■ TASK GOAL
Retype the records exactly, with nothing added or dropped.

----

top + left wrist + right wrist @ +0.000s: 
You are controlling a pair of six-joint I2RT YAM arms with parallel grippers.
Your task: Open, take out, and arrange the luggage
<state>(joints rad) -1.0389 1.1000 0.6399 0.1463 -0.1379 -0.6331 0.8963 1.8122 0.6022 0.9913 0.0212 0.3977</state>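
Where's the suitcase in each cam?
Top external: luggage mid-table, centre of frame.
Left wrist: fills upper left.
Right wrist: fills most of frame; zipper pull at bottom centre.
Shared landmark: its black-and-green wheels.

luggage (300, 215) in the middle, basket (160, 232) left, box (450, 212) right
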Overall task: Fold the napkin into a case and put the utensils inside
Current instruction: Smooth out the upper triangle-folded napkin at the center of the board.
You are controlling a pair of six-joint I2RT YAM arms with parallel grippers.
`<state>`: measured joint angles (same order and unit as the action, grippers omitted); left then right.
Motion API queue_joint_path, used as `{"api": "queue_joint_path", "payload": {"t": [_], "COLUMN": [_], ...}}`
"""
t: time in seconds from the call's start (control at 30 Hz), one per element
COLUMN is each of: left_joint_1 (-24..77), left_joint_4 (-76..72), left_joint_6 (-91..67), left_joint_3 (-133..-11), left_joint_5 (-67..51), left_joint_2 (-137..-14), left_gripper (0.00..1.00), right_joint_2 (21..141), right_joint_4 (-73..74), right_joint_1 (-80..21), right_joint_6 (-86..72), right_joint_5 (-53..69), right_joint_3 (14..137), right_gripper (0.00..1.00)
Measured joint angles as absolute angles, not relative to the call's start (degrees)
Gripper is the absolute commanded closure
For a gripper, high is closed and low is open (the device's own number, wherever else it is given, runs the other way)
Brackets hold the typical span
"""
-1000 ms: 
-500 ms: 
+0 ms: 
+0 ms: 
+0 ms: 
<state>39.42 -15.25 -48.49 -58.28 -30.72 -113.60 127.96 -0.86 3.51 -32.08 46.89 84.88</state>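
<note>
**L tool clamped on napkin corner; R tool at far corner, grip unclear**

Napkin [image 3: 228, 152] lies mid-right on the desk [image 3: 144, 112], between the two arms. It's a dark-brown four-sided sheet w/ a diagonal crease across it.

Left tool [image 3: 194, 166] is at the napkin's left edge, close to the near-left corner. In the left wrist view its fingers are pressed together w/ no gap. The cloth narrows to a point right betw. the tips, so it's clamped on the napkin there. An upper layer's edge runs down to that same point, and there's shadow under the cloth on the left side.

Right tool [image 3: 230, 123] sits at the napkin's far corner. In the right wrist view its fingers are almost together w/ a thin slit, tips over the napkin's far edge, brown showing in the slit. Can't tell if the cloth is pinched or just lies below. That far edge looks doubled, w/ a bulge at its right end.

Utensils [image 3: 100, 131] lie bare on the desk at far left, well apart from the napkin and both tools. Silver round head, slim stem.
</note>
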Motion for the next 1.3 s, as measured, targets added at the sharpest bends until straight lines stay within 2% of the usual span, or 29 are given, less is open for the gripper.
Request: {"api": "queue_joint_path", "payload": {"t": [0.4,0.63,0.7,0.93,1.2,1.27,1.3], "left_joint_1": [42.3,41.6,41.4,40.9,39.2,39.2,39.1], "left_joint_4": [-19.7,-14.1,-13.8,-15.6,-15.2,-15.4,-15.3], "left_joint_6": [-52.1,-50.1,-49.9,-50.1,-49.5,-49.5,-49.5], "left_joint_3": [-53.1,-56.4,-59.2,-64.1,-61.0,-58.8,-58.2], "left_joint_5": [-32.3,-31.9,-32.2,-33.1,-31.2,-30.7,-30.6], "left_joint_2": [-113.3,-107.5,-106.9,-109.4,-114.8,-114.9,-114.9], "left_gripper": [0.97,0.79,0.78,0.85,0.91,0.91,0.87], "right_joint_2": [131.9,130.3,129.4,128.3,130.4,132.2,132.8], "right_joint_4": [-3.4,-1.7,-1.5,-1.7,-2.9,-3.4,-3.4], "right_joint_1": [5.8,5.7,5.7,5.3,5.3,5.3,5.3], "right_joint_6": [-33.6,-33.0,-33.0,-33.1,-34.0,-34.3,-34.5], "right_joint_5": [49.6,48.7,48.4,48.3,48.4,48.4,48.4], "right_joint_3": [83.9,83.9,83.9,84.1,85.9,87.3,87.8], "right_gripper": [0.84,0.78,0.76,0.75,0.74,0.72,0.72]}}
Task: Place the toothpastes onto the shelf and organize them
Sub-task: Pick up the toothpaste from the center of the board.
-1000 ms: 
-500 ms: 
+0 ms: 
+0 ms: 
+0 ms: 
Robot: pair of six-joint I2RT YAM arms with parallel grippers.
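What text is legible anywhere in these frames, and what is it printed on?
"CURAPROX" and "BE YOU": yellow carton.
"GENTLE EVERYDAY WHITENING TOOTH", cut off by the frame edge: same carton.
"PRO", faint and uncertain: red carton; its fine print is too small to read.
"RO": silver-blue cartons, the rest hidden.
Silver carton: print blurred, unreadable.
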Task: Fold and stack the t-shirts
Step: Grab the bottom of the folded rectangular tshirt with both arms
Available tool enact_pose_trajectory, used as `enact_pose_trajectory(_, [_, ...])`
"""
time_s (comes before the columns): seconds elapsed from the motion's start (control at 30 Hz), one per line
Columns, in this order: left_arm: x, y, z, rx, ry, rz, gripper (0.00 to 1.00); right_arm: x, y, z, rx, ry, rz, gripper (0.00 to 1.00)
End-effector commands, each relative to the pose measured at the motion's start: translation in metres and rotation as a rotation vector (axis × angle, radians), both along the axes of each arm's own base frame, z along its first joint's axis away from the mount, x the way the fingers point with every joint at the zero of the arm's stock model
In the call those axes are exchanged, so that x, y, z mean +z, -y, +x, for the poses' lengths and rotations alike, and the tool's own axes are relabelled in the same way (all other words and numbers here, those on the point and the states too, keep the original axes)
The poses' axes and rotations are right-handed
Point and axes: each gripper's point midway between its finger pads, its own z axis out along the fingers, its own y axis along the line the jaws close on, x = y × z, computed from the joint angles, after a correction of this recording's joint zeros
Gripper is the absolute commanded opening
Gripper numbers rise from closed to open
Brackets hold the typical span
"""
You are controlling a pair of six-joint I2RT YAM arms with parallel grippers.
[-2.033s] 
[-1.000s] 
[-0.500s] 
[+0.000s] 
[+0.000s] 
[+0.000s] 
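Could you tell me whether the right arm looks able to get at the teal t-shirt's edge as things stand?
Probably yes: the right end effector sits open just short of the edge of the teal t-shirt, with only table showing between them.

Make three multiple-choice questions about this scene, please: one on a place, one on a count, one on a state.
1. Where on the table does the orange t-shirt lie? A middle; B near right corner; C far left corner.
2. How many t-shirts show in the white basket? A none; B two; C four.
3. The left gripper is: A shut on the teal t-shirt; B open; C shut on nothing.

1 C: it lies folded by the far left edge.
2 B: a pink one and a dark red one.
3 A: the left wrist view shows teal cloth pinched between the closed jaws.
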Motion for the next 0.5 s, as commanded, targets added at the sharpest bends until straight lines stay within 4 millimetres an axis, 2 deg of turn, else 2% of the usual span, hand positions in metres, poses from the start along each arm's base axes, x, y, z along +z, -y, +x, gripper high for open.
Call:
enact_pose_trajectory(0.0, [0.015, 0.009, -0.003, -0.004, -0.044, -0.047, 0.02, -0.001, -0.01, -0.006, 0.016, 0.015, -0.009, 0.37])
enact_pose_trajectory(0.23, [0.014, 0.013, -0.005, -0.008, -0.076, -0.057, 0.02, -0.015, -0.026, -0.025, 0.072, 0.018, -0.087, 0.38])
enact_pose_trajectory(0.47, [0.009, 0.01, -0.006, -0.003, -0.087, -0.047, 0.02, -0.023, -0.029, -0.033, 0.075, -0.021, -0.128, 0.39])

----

■ OUTPUT OF THE TASK
top + left wrist + right wrist @ +0.000s: 
You are controlling a pair of six-joint I2RT YAM arms with parallel grippers.
Your task: Open, take out, and arrange the luggage
<state>(joints rad) -1.0389 1.1000 0.6399 0.1463 -0.1379 -0.6331 0.8963 1.8122 0.6022 0.9913 0.0212 0.3977</state>
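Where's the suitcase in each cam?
Top external: luggage mid-table, centre of frame.
Left wrist: fills upper left.
Right wrist: fills most of frame; zipper pull at bottom centre.
Shared landmark: its black-and-green wheels.

luggage (300, 215) in the middle, basket (160, 232) left, box (450, 212) right
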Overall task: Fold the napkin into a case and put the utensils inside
Current instruction: Smooth out the upper triangle-folded napkin at the center of the board.
You are controlling a pair of six-joint I2RT YAM arms with parallel grippers.
`<state>`: measured joint angles (same order and unit as the action, grippers omitted); left then right.
Motion API queue_joint_path, used as `{"api": "queue_joint_path", "payload": {"t": [_], "COLUMN": [_], ...}}`
"""
t: time in seconds from the call's start (control at 30 Hz), one per element
COLUMN is each of: left_joint_1 (-24..77), left_joint_4 (-76..72), left_joint_6 (-91..67), left_joint_3 (-133..-11), left_joint_5 (-67..51), left_joint_2 (-137..-14), left_gripper (0.00..1.00), right_joint_2 (21..141), right_joint_4 (-73..74), right_joint_1 (-80..21), right_joint_6 (-86..72), right_joint_5 (-53..69), right_joint_3 (14..137), right_gripper (0.00..1.00)
Measured joint angles as absolute angles, not relative to the call's start (degrees)
Gripper is the absolute commanded closure
For a gripper, high is closed and low is open (the device's own number, wherever else it is given, runs the other way)
Brackets hold the typical span
"""
-1000 ms: 
-500 ms: 
+0 ms: 
+0 ms: 
+0 ms: 
<state>39.42 -15.25 -48.49 -58.28 -30.72 -113.60 127.96 -0.86 3.51 -32.08 46.89 84.88</state>
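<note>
**L tool clamped on napkin corner; R tool at far corner, grip unclear**

Napkin [image 3: 228, 152] lies mid-right on the desk [image 3: 144, 112], between the two arms. It's a dark-brown four-sided sheet w/ a diagonal crease across it.

Left tool [image 3: 194, 166] is at the napkin's left edge, close to the near-left corner. In the left wrist view its fingers are pressed together w/ no gap. The cloth narrows to a point right betw. the tips, so it's clamped on the napkin there. An upper layer's edge runs down to that same point, and there's shadow under the cloth on the left side.

Right tool [image 3: 230, 123] sits at the napkin's far corner. In the right wrist view its fingers are almost together w/ a thin slit, tips over the napkin's far edge, brown showing in the slit. Can't tell if the cloth is pinched or just lies below. That far edge looks doubled, w/ a bulge at its right end.

Utensils [image 3: 100, 131] lie bare on the desk at far left, well apart from the napkin and both tools. Silver round head, slim stem.
</note>
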Motion for the next 1.3 s, as measured, targets added at the sharpest bends until straight lines stay within 2% of the usual span, or 29 are given, less is open for the gripper.
Request: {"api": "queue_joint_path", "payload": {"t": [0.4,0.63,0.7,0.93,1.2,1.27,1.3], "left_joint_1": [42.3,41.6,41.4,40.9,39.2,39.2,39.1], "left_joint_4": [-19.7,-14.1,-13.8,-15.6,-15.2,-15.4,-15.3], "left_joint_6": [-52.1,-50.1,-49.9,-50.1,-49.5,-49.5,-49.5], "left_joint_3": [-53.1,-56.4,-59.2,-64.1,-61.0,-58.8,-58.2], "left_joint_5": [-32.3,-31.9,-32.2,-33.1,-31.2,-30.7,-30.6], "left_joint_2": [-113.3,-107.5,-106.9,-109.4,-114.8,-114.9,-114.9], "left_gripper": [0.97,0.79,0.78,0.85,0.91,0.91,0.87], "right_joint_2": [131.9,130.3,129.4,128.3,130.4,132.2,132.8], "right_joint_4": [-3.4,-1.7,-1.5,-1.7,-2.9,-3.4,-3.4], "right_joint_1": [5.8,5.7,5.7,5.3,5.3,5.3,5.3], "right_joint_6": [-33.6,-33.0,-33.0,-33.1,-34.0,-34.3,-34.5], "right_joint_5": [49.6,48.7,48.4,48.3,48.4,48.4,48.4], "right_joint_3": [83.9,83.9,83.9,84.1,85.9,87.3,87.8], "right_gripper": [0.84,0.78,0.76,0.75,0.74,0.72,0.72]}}
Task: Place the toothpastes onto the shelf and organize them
Sub-task: Pick up the toothpaste from the center of the board.
-1000 ms: 
-500 ms: 
+0 ms: 
+0 ms: 
+0 ms: 
Robot: pair of six-joint I2RT YAM arms with parallel grippers.
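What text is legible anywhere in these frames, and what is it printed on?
"CURAPROX" and "BE YOU": yellow carton.
"GENTLE EVERYDAY WHITENING TOOTH", cut off by the frame edge: same carton.
"PRO", faint and uncertain: red carton; its fine print is too small to read.
"RO": silver-blue cartons, the rest hidden.
Silver carton: print blurred, unreadable.
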Task: Fold and stack the t-shirts
Step: Grab the bottom of the folded rectangular tshirt with both arms
Available tool enact_pose_trajectory, used as `enact_pose_trajectory(_, [_, ...])`
"""
time_s (comes before the columns): seconds elapsed from the motion's start (control at 30 Hz), one per line
Columns, in this order: left_arm: x, y, z, rx, ry, rz, gripper (0.00 to 1.00); right_arm: x, y, z, rx, ry, rz, gripper (0.00 to 1.00)
End-effector commands, each relative to the pose measured at the motion's start: translation in metres and rotation as a rotation vector (axis × angle, radians), both along the axes of each arm's own base frame, z along its first joint's axis away from the mount, x the way the fingers point with every joint at the zero of the arm's stock model
In the call those axes are exchanged, so that x, y, z mean +z, -y, +x, for the poses' lengths and rotations alike, and the tool's own axes are relabelled in the same way (all other words and numbers here, those on the point and the states too, keep the original axes)
The poses' axes and rotations are right-handed
Point and axes: each gripper's point midway between its finger pads, its own z axis out along the fingers, its own y axis along the line the jaws close on, x = y × z, computed from the joint angles, after a correction of this recording's joint zeros
Gripper is the absolute commanded opening
Gripper numbers rise from closed to open
Brackets hold the typical span
"""
You are controlling a pair of six-joint I2RT YAM arms with parallel grippers.
[-2.033s] 
[-1.000s] 
[-0.500s] 
[+0.000s] 
[+0.000s] 
[+0.000s] 
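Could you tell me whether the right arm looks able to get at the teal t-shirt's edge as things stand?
Probably yes: the right end effector sits open just short of the edge of the teal t-shirt, with only table showing between them.

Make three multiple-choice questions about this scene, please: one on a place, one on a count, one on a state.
1. Where on the table does the orange t-shirt lie? A middle; B near right corner; C far left corner.
2. How many t-shirts show in the white basket? A none; B two; C four.
3. The left gripper is: A shut on the teal t-shirt; B open; C shut on nothing.

1 C: it lies folded by the far left edge.
2 B: a pink one and a dark red one.
3 A: the left wrist view shows teal cloth pinched between the closed jaws.
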Motion for the next 0.5 s, as commanded, targets added at the sharpest bends until straight lines stay within 4 millimetres an axis, 2 deg of turn, else 2% of the usual span, hand positions in metres, poses from the start along each arm's base axes, x, y, z along +z, -y, +x, gripper high for open.
Call:
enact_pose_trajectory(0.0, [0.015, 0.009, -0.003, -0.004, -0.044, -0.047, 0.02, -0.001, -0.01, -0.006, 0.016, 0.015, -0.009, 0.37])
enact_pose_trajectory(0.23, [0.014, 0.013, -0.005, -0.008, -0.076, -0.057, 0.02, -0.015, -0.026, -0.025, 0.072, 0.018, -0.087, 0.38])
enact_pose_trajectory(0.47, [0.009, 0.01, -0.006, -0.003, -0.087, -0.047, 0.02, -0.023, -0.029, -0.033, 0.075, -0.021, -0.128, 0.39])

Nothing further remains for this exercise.